About

Tricameral parliament


In the early 1980s, Botha's National Party government started to recognise the inevitability of the need to reform apartheid. Early reforms were driven by a combination of internal violence, international condemnation, changes within the National Party's constituency, and changing demographics—whites constituted only 16% of the total population, in comparison to 20% fifty years earlier. In 1983, a new constitution was passed implementing what was called the Tricameral Parliament, giving coloureds and Indians voting rights and parliamentary representation in separate houses – the House of Assembly (178 members) for whites, the House of Representatives (85 members) for coloureds and the House of Delegates (45 members) for Indians. Each House handled laws pertaining to its racial group's "own affairs", including health, education and other community issues. All laws relating to "general affairs" (matters such as defence, industry, taxation and Black affairs) were handled by a cabinet made up of representatives from all three houses. However, the white chamber had a large majority on this cabinet, ensuring that effective control of the country remained in white hands. Blacks, although making up the majority of the population, were excluded from representation; they remained nominal citizens of their homelands. The first Tricameral elections were largely boycotted by Coloured and Indian voters, amid widespread rioting.

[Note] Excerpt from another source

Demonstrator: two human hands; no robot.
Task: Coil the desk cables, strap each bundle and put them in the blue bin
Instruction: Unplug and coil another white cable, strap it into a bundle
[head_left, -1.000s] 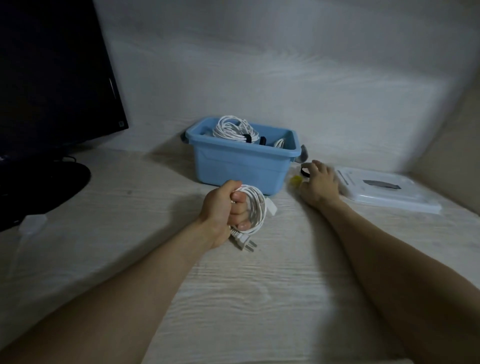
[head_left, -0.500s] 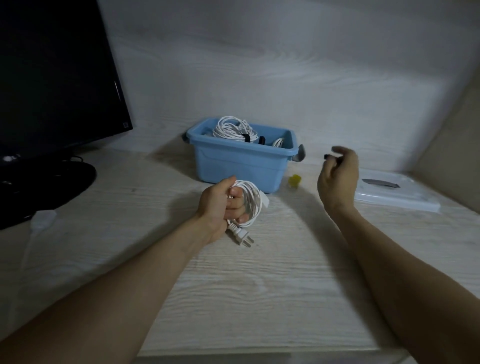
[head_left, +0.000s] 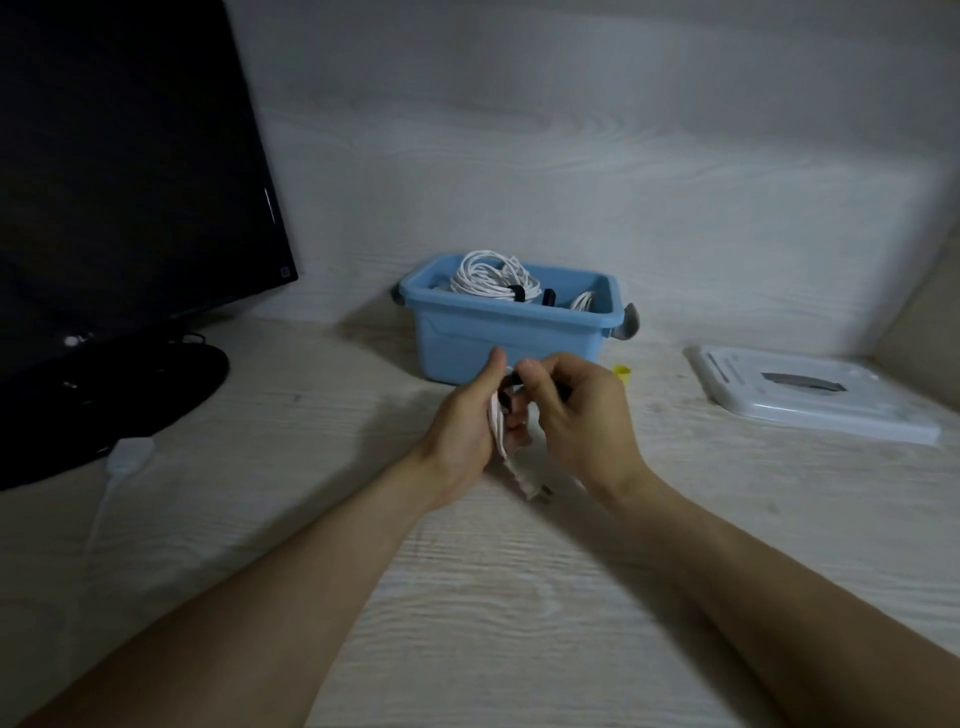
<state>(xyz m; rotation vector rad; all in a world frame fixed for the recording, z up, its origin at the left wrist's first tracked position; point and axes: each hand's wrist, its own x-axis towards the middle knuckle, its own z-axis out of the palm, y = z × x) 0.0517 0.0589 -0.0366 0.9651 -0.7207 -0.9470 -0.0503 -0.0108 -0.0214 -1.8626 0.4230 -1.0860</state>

Reforms and contact with the ANC under Botha


Concerned over the popularity of Mandela, Botha denounced him as an arch-Marxist committed to violent revolution, but to appease black opinion and nurture Mandela as a benevolent leader of blacks, the government moved him from Robben Island to Pollsmoor Prison in a rural area just outside Cape Town, where prison life was easier. The government allowed Mandela more visitors, including visits and interviews by foreigners, to let the world know that he was being treated well.
Black homelands were declared nation-states and pass laws were abolished. Black labour unions were legitimised, the government recognised the right of blacks to live in urban areas permanently and gave blacks property rights there. Interest was expressed in rescinding the law against interracial marriage and also rescinding the law against sex between the races, which was under ridicule abroad. The spending for black schools increased, to one-seventh of what was spent per white child, up from on one-sixteenth in 1968. At the same time, attention was given to strengthening the effectiveness of the police apparatus.


In January 1985, Botha addressed the government's House of Assembly and stated that the government was willing to release Mandela on condition that Mandela pledge opposition to acts of violence to further political objectives. Mandela's reply was read in public by his daughter Zinzi – his first words distributed publicly since his sentence to prison twenty-one years before. Mandela described violence as the responsibility of the apartheid regime and said that with democracy there would be no need for violence. The crowd listening to the reading of his speech erupted in cheers and chants. This response helped to further elevate Mandela's status in the eyes of those, both internationally and domestically, who opposed apartheid.


Between 1986 and 1988, some petty apartheid laws were repealed. Botha told white South Africans to "adapt or die" and twice he wavered on the eve of what were billed as "rubicon" announcements of substantial reforms, although on both occasions he backed away from substantial changes. Ironically, these reforms served only to trigger intensified political violence through the remainder of the eighties as more communities and political groups across the country joined the resistance movement. Botha's government stopped short of substantial reforms, such as lifting the ban on the ANC, PAC and SACP and other liberation organisations, releasing political prisoners, or repealing the foundation laws of grand apartheid. The government's stance was that they would not contemplate negotiating until those organisations "renounced violence".


By 1987, South Africa's economy was growing at one of the lowest rates in the world, and the ban on South African participation in international sporting events was frustrating many whites in South Africa. Examples of African states with black leaders and white minorities existed in Kenya and Zimbabwe. Whispers of South Africa one day having a black President sent more hardline whites into Rightist parties. Mandela was moved to a four-bedroom house of his own, with a swimming pool and shaded by fir trees, on a prison farm just outside Cape Town. He had an unpublicised meeting with Botha. Botha impressed Mandela by walking forward, extending his hand and pouring Mandela's tea. The two had a friendly discussion, with Mandela comparing the African National Congress' rebellion with that of the Afrikaner rebellion and talking about everyone being brothers.